Task instructions –
What lines of the data below hold "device"? Show them.

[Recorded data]
____

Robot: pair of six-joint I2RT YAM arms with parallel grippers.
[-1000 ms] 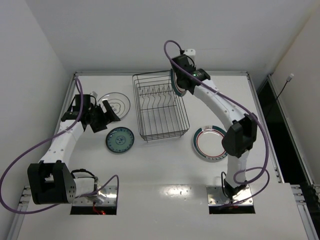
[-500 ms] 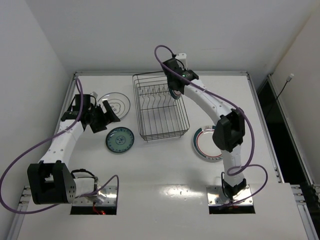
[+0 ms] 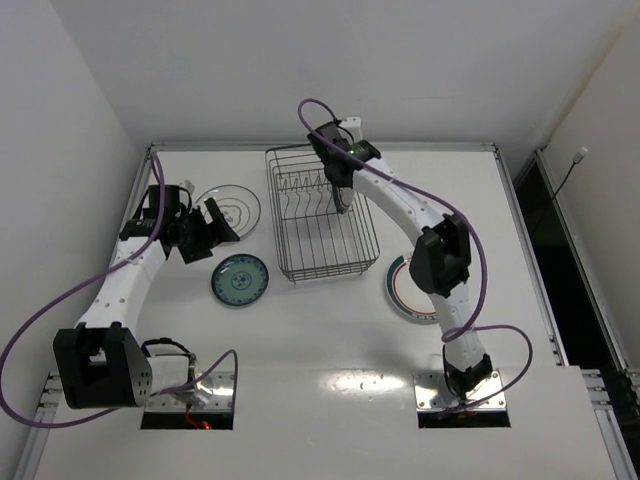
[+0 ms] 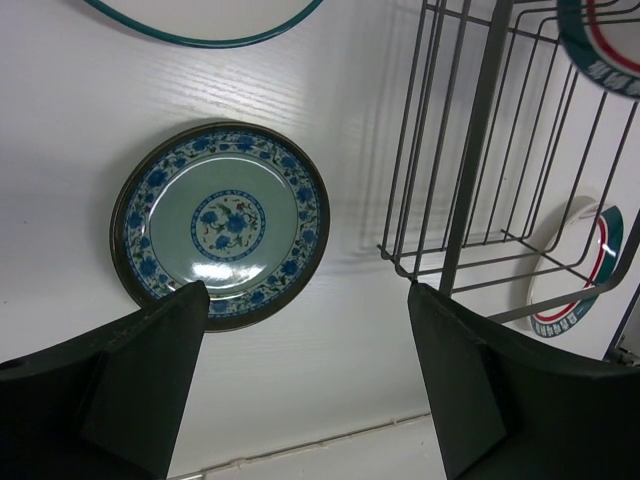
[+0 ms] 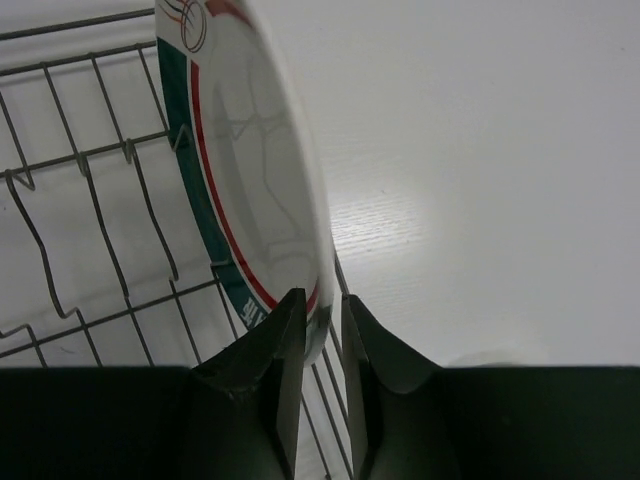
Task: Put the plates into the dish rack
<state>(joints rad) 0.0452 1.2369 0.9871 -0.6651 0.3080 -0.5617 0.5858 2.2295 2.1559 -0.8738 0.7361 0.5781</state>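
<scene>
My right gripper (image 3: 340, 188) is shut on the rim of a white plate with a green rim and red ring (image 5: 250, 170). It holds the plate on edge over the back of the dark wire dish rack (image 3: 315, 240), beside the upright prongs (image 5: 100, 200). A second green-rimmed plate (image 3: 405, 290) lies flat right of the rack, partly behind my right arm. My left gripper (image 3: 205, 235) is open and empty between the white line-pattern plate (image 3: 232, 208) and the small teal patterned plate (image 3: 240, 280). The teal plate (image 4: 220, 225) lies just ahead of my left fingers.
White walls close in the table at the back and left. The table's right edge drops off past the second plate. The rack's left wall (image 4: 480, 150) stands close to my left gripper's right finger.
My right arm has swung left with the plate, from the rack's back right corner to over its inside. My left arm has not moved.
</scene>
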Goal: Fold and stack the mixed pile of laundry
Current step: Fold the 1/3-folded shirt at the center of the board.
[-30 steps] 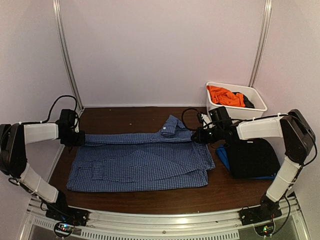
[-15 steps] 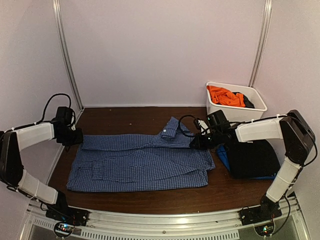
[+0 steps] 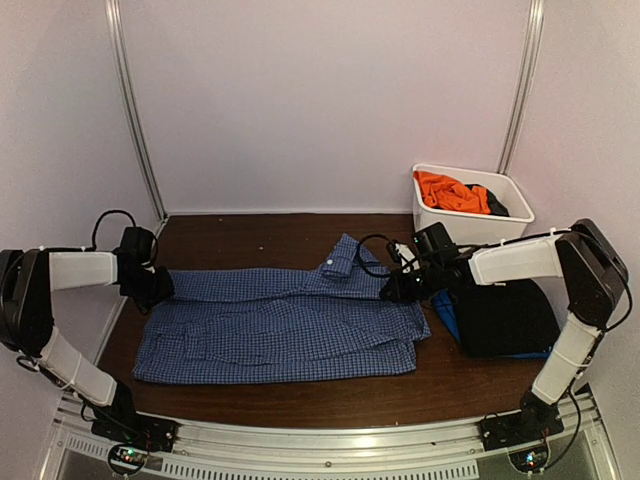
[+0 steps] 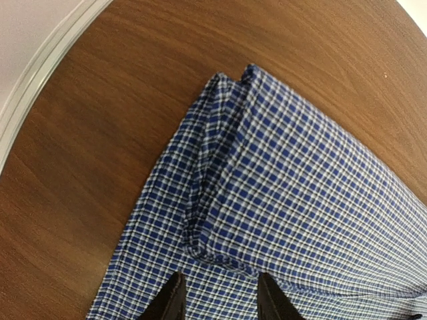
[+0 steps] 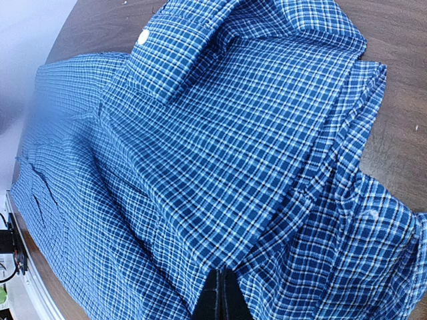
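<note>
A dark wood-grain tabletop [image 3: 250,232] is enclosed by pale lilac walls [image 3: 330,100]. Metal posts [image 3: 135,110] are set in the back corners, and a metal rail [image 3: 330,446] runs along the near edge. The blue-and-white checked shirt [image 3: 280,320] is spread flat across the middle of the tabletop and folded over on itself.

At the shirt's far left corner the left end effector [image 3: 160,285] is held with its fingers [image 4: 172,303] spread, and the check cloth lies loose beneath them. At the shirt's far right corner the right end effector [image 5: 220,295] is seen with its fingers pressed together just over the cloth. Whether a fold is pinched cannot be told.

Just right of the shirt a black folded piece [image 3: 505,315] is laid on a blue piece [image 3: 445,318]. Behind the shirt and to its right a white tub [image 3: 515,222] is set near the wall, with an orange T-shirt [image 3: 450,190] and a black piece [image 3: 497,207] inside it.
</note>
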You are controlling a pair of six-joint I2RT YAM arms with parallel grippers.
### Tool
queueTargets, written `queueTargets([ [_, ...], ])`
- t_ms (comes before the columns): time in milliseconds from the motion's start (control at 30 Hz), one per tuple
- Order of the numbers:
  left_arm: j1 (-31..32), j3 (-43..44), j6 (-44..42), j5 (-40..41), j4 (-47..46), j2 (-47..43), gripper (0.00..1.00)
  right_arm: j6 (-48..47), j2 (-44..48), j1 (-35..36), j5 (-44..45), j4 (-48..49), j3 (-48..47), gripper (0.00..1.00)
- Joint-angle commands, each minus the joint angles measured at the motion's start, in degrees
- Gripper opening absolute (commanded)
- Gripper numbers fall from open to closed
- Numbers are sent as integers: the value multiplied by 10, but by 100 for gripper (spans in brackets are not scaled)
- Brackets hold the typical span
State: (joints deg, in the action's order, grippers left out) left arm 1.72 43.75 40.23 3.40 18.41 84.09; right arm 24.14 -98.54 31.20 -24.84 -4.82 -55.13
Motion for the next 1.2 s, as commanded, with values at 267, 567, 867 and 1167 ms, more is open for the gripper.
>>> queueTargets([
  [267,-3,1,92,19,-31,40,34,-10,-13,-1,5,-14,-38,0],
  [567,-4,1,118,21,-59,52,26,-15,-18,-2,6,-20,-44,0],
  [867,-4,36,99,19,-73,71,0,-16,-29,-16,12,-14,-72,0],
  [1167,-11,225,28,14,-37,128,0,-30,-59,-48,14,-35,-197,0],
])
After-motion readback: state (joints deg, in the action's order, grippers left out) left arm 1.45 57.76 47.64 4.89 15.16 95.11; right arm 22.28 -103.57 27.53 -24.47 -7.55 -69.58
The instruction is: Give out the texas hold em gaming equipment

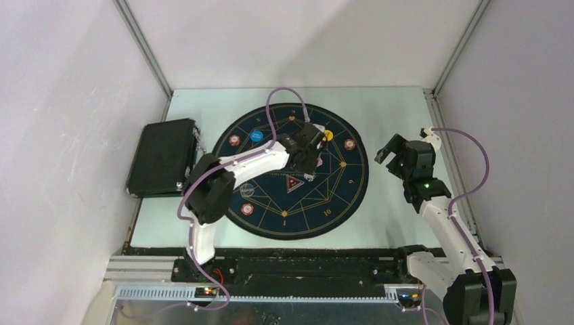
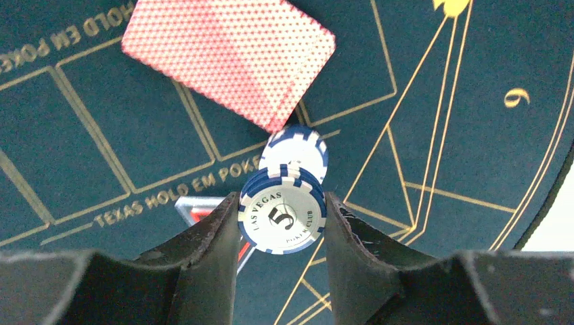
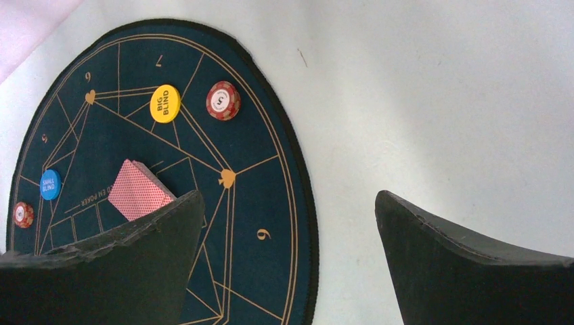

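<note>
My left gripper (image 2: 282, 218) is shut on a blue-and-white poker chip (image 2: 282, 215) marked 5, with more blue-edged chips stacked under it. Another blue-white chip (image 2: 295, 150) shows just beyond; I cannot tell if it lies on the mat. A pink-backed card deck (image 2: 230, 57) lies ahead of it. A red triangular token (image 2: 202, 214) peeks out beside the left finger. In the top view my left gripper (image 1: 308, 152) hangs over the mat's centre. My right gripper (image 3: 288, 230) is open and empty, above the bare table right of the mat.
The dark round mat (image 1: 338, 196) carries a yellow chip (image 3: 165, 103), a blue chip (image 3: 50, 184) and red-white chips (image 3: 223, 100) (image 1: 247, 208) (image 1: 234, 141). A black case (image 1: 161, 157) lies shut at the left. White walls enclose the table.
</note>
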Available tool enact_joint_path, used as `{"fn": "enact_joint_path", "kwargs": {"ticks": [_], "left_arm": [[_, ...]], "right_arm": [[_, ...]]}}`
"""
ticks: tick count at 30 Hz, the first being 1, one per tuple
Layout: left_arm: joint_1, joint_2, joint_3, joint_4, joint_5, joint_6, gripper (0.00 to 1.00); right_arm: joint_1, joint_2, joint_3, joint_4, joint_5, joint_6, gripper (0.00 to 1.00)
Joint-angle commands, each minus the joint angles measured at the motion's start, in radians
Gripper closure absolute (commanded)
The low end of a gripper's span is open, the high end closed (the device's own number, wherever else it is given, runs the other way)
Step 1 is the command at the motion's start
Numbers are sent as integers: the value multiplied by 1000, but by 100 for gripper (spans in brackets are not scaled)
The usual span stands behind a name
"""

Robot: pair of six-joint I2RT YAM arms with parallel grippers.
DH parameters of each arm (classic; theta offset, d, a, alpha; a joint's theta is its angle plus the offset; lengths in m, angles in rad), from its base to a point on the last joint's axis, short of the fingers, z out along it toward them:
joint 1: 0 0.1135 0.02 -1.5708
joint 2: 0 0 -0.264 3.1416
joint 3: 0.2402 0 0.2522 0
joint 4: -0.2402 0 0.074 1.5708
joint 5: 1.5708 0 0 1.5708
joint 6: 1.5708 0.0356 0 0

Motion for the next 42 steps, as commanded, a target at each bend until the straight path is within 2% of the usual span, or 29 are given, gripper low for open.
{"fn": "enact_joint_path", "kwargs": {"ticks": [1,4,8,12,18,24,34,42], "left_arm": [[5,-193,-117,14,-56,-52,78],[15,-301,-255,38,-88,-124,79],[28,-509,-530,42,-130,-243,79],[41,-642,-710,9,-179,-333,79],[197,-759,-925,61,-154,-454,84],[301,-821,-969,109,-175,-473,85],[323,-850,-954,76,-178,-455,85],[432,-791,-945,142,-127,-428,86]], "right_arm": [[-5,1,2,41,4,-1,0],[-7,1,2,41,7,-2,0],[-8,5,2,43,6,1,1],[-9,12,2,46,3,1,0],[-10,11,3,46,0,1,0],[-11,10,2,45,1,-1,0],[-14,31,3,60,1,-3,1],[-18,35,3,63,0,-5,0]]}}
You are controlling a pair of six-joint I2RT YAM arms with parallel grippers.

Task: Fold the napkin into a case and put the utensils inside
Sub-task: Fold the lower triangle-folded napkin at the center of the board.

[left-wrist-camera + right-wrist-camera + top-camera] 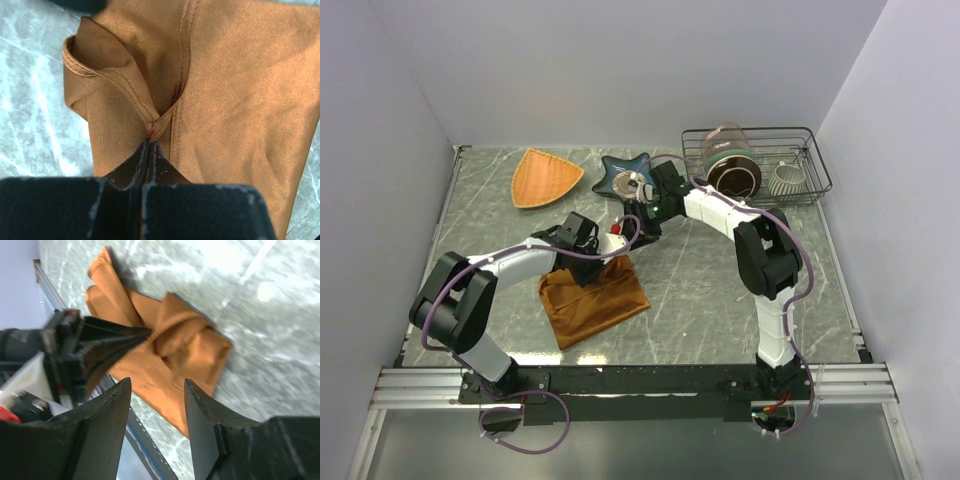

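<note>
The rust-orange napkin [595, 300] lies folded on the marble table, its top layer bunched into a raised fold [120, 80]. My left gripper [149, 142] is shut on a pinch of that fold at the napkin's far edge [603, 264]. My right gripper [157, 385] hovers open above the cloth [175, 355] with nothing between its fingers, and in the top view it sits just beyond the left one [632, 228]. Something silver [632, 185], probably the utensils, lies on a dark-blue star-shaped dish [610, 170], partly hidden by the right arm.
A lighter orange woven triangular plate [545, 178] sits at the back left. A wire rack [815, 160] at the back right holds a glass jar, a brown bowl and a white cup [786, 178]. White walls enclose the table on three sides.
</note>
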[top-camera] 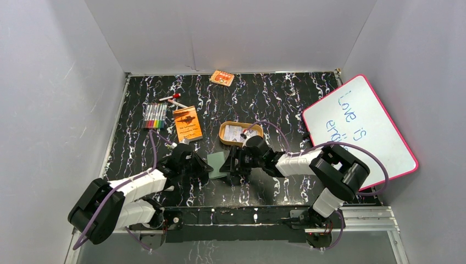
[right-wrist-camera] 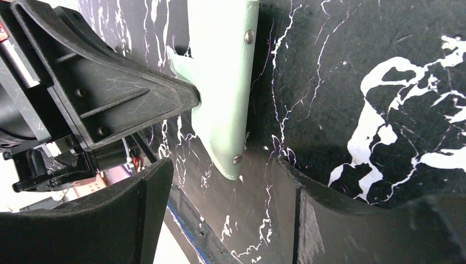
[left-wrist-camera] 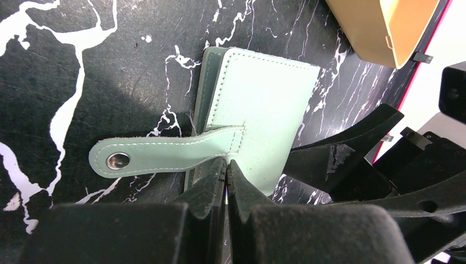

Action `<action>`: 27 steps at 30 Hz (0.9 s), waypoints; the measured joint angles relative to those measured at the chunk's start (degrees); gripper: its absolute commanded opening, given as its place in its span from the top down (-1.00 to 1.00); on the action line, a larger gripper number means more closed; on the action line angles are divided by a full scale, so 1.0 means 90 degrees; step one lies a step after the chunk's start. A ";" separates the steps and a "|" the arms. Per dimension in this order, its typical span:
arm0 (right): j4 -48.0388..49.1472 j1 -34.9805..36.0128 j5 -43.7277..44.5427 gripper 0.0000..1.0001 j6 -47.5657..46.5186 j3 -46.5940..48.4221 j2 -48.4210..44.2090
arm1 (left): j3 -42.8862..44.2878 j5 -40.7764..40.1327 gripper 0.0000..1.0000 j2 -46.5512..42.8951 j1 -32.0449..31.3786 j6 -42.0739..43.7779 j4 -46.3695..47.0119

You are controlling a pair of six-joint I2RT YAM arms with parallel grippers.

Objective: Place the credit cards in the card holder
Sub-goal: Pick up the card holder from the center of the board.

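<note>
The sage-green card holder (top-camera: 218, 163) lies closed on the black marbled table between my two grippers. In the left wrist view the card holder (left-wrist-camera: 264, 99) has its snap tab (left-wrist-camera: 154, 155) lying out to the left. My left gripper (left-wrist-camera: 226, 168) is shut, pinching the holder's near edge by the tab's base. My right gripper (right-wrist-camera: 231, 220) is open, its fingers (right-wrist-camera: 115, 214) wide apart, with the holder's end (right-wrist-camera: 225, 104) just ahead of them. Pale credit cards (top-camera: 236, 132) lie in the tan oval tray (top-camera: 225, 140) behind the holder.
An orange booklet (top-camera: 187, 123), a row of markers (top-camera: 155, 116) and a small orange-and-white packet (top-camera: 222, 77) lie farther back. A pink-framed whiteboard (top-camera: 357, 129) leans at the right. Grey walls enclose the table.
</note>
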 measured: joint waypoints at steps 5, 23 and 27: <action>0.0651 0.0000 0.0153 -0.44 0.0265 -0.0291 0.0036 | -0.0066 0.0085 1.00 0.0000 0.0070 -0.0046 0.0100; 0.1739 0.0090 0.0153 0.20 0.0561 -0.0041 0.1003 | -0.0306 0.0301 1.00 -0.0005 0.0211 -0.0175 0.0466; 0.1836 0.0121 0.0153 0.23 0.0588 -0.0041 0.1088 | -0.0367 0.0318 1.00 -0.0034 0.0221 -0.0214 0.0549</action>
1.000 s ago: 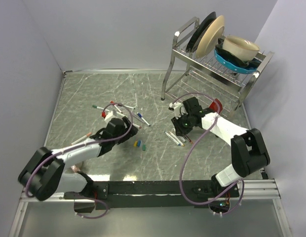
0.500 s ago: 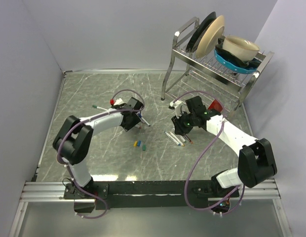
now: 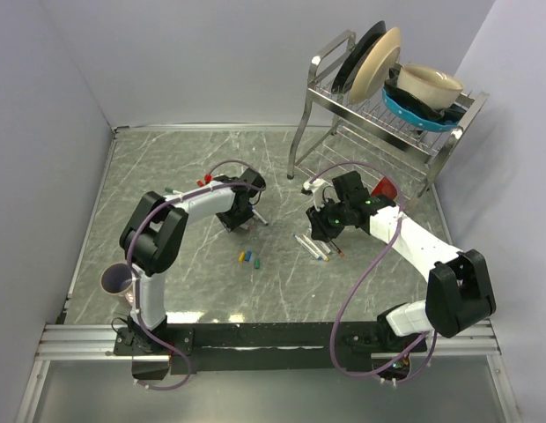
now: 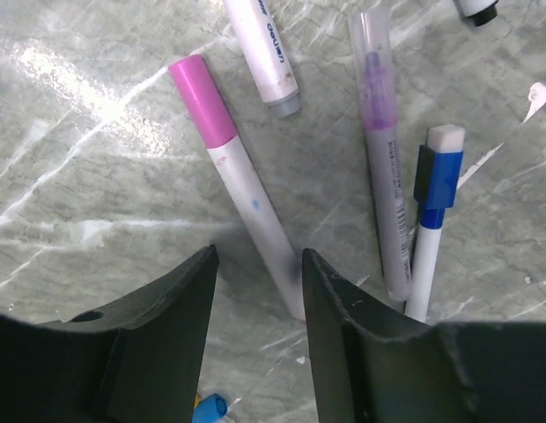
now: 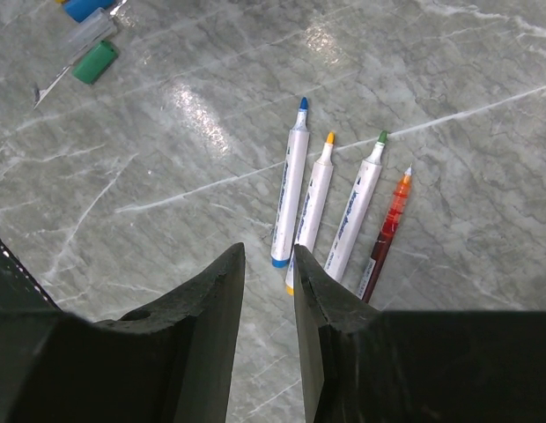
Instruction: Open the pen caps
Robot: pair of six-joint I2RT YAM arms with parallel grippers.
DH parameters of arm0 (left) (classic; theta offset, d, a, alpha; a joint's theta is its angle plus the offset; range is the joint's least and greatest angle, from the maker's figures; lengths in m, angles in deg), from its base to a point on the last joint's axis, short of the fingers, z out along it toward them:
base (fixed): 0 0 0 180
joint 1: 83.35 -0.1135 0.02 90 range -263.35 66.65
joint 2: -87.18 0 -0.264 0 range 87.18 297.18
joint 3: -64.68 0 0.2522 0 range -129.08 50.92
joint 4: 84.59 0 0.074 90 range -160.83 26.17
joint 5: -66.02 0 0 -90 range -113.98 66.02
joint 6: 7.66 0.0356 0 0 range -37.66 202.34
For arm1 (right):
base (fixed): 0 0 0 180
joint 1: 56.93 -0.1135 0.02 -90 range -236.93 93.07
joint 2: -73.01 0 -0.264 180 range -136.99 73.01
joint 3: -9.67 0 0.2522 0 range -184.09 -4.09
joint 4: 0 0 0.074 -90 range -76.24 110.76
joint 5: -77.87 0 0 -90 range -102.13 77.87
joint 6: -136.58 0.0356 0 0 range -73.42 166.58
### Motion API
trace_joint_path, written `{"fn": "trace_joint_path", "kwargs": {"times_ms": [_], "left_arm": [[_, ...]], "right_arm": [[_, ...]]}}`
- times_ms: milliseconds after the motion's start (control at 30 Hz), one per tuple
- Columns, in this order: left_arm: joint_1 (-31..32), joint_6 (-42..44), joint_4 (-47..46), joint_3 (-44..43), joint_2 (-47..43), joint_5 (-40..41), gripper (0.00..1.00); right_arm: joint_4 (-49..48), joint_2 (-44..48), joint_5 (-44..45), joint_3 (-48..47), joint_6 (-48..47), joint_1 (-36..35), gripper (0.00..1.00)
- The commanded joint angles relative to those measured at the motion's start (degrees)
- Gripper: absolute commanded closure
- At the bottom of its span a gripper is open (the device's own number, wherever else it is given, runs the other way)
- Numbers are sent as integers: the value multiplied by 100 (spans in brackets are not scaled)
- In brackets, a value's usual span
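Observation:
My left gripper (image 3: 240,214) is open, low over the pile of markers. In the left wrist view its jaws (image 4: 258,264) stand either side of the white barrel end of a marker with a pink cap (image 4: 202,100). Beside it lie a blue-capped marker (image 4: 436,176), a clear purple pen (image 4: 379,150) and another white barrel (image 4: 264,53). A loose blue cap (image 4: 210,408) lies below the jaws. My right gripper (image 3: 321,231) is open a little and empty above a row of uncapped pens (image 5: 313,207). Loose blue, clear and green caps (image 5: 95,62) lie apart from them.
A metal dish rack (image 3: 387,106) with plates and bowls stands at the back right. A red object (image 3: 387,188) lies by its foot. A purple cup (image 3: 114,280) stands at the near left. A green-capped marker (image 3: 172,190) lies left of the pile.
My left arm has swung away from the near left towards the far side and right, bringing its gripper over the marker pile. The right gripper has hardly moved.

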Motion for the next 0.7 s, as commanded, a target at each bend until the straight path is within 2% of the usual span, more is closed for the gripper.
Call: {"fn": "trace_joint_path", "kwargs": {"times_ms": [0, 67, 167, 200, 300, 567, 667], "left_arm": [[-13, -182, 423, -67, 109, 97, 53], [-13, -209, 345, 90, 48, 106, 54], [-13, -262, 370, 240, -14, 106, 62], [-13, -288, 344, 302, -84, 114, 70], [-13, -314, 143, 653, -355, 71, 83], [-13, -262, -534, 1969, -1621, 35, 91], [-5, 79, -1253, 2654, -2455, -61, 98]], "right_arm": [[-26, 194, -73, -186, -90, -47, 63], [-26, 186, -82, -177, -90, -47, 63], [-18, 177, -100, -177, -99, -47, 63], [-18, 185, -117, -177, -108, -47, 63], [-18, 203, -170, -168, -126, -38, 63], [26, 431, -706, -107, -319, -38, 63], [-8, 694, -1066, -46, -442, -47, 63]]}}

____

Response box –
The low end of a gripper's span is open, the high end closed (the device's own number, wherever else it is given, runs the other way)
- At the bottom of its span a gripper is open (the device's own number, wherever else it is given, runs the other way)

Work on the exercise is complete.